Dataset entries

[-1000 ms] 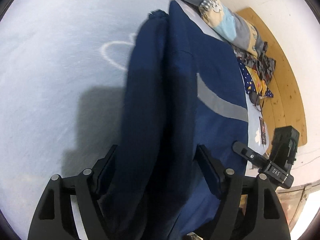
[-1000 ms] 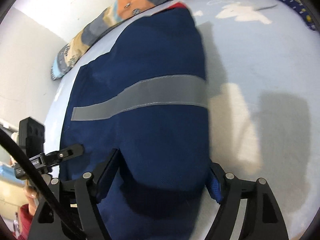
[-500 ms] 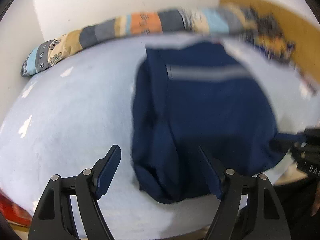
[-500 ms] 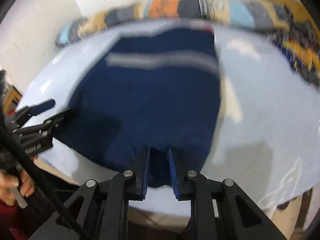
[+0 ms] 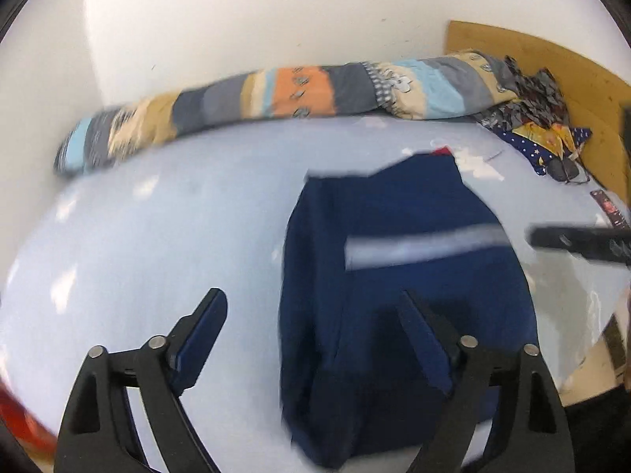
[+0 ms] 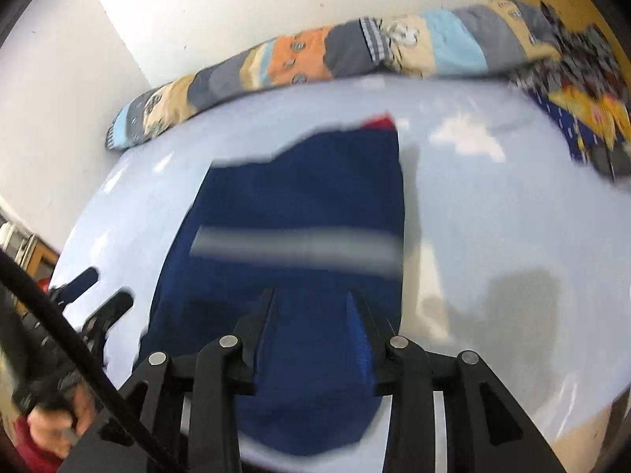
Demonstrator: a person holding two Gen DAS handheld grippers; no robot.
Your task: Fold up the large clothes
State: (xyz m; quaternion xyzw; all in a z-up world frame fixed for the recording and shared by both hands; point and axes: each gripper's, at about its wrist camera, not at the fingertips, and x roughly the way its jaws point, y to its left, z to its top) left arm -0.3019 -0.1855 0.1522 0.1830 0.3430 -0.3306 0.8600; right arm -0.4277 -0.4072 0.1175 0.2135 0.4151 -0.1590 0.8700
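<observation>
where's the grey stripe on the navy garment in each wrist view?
Left wrist: the grey stripe runs across the navy garment, right of centre, above the right finger of the left claw.
Right wrist: the stripe sits centre frame, just above the right claw.
Shared landmark: the patchwork quilt roll along the wall behind the garment.

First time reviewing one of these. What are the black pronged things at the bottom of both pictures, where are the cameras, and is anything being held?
No robot here: a person holds handheld tongs in each hand, each carrying a fisheye camera looking along its prongs. The left tongs and right tongs hover above a folded navy garment with a grey stripe, lying on a pale blue bed sheet. Both tongs are opening; nothing is gripped. A patchwork quilt lies rolled against the wall, with more clothes piled beside it.
</observation>
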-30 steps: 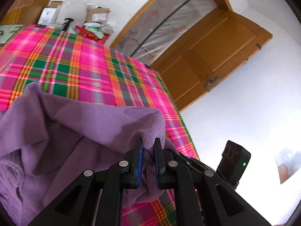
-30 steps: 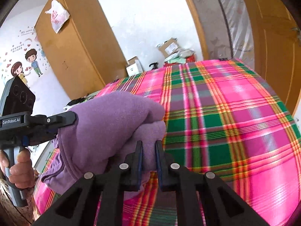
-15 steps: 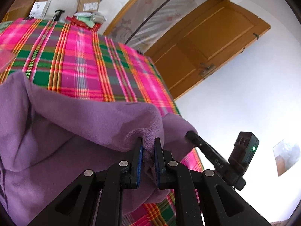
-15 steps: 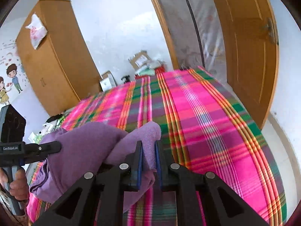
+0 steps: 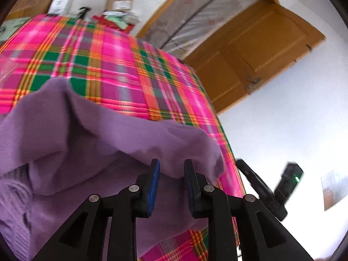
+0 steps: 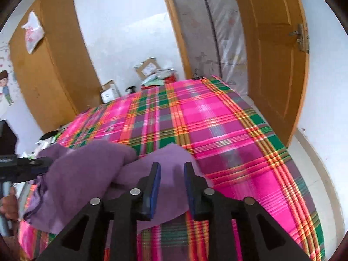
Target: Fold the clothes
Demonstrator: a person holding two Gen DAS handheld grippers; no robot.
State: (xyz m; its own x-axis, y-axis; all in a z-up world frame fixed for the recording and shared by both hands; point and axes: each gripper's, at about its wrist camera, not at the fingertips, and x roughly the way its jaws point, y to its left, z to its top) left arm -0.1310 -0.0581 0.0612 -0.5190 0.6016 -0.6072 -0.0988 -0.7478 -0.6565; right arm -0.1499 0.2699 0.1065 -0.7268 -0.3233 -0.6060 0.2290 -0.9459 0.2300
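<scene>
A purple fleece garment (image 5: 97, 141) lies bunched on the pink and green plaid bed cover (image 5: 108, 61). My left gripper (image 5: 171, 165) hovers at the garment's folded edge; its jaws are opening, and the cloth sits loose between the blue pads without being pinched. In the right wrist view my right gripper (image 6: 172, 166) stands over a corner of the same garment (image 6: 87, 167). Its jaws are opening too, with the fabric slack between them. The left gripper's fingers (image 6: 26, 167) and the hand holding it (image 6: 8, 204) show at the left edge.
The plaid bed cover (image 6: 217, 130) stretches far ahead and to the right. An open wooden door (image 6: 276, 54) and a plastic-covered doorway (image 6: 217, 32) stand behind it. A wooden wardrobe (image 6: 50, 65) and cardboard boxes (image 6: 148, 67) are at the far end.
Both grippers were pinching the purple fabric and now stand with their jaws apart. The garment has sunk onto the bed. The right gripper swung toward the door side.
</scene>
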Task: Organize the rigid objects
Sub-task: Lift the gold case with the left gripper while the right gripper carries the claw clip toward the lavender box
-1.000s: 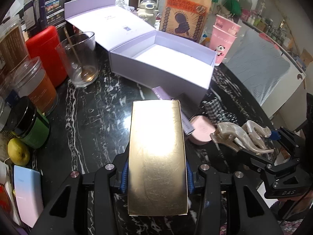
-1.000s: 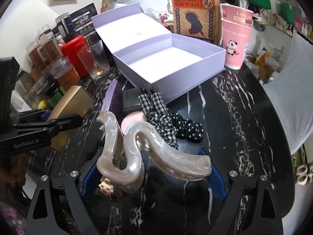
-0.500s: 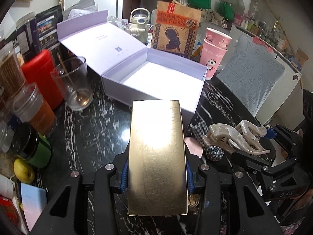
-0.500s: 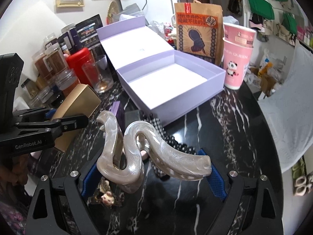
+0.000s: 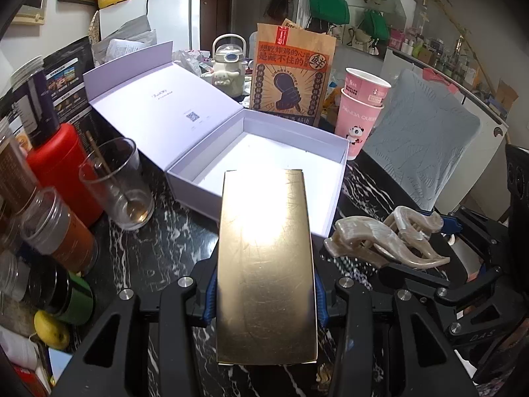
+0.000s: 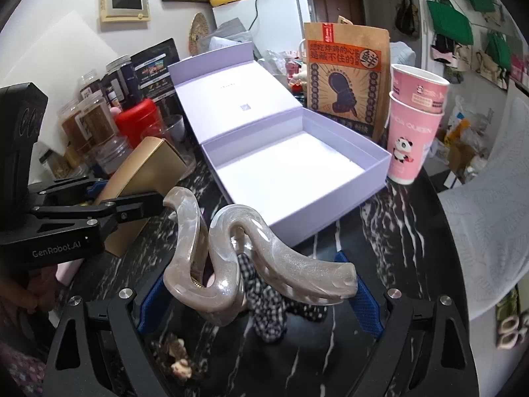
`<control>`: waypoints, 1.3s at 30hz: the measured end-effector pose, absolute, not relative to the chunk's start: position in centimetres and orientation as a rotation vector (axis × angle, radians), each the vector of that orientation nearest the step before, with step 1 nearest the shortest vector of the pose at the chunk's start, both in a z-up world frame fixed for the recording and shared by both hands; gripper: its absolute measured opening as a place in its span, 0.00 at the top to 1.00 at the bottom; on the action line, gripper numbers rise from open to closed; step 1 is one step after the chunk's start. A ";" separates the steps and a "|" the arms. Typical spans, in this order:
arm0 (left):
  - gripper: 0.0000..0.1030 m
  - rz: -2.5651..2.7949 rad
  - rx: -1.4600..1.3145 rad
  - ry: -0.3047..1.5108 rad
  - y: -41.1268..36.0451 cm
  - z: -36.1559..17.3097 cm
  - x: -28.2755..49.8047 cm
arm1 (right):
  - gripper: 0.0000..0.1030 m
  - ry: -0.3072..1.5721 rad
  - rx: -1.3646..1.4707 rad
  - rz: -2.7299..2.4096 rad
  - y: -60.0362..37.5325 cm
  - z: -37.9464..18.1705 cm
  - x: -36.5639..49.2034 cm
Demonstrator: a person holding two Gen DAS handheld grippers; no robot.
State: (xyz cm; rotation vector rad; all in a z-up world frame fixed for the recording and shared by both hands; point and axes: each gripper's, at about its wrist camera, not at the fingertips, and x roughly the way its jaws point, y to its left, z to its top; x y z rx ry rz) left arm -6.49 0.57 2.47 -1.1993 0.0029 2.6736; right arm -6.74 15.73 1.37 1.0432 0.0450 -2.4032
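- The left hand-held gripper is clamped across the flat sides of a rectangular gold cardboard box, raised off the desk; it looks stiff, light and slick.
- The right hand-held gripper pinches a curvy pearl-beige plastic hair claw, rigid but likely brittle.
- The open lilac gift box lies just ahead of both.

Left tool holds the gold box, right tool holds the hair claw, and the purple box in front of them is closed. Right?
Not quite. The purple box is open, lid folded back, inside empty, as the right wrist view shows. The left tool does hold the gold box, the right tool the hair claw.
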 end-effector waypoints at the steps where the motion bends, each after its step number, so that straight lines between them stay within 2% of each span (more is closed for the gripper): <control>1: 0.58 2.675 -1.196 0.005 0.6 2.5 -6.8 | 0.11 0.046 1.041 -2.402 15.6 1.4 -7.0; 22: 0.58 2.676 -1.193 0.075 0.4 3.0 -14.9 | 0.11 0.015 1.010 -2.417 15.2 2.4 -14.2; 39: 0.58 2.634 -1.215 0.148 0.9 2.3 -22.0 | 0.11 0.094 0.962 -2.461 14.6 3.4 -21.0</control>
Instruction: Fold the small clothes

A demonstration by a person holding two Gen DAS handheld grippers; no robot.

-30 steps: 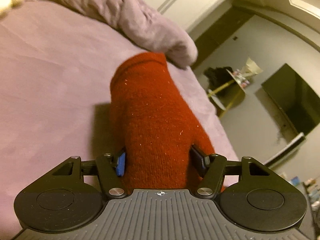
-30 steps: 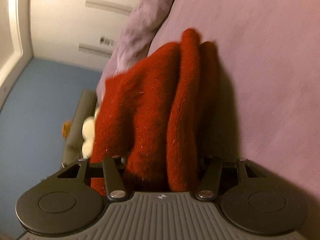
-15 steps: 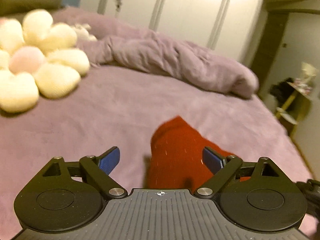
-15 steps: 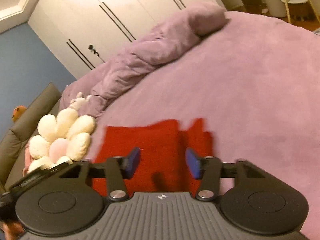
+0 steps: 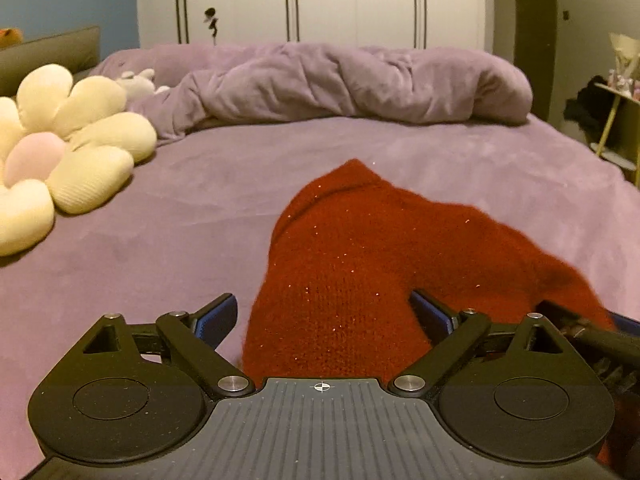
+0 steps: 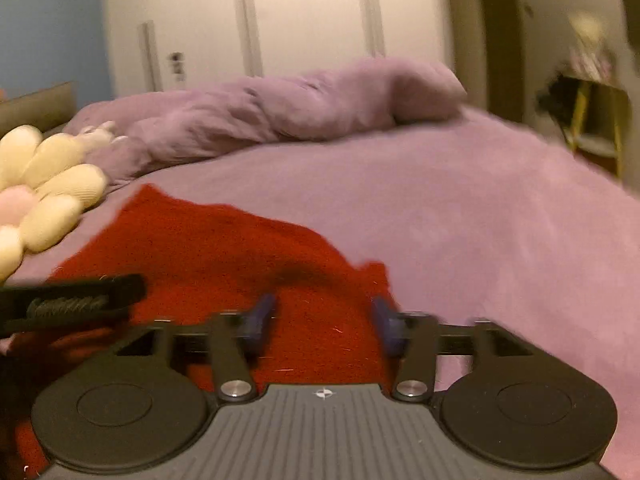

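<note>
Two risks show. Left wrist view: the left gripper (image 5: 322, 316) stands spread over the red knit garment (image 5: 360, 256) on the purple bed (image 5: 160, 220), gripping nothing (fabric may spring open). Right wrist view, blurred: the right gripper (image 6: 324, 320) is likewise released; dragging fuzz could undo the fold.

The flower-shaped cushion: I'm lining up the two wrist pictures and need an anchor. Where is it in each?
Left wrist: the flower-shaped cushion sits at the left edge, mid-height, on the purple bed, left of the red knit garment.
Right wrist: the cushion is again at the left edge, partly cut off, just beyond the garment.
Shared landmark: the rumpled purple duvet across the far side of the bed.
</note>
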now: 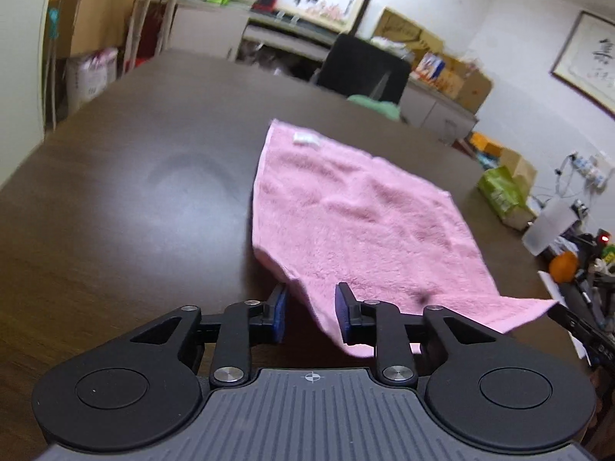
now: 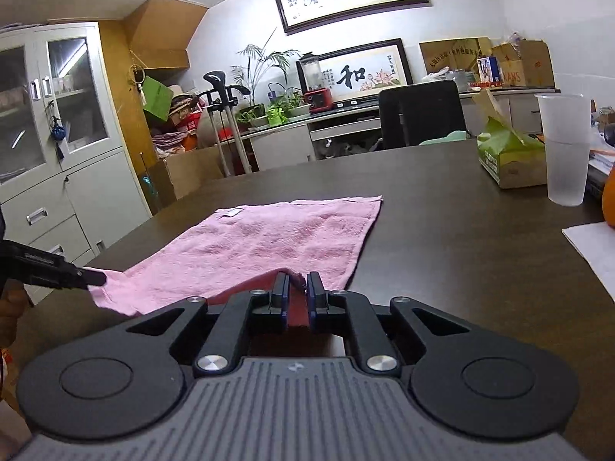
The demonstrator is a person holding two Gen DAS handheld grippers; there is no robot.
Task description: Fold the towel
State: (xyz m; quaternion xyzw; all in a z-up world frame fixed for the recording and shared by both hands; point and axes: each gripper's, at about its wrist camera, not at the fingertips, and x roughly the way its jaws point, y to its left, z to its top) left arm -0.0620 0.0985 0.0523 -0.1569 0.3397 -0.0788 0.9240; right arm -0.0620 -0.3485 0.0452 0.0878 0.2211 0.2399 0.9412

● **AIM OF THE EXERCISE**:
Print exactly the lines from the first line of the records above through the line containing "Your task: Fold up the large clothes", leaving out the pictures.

● **COMPLETED EXERCISE**:
[-1000 ms] 
[-1000 ms] 
[-500 ms] 
[-500 ms] 
[+0 ms] 
[+0 ms] 
Demonstrator: a person holding two Gen DAS handheld grippers; no robot.
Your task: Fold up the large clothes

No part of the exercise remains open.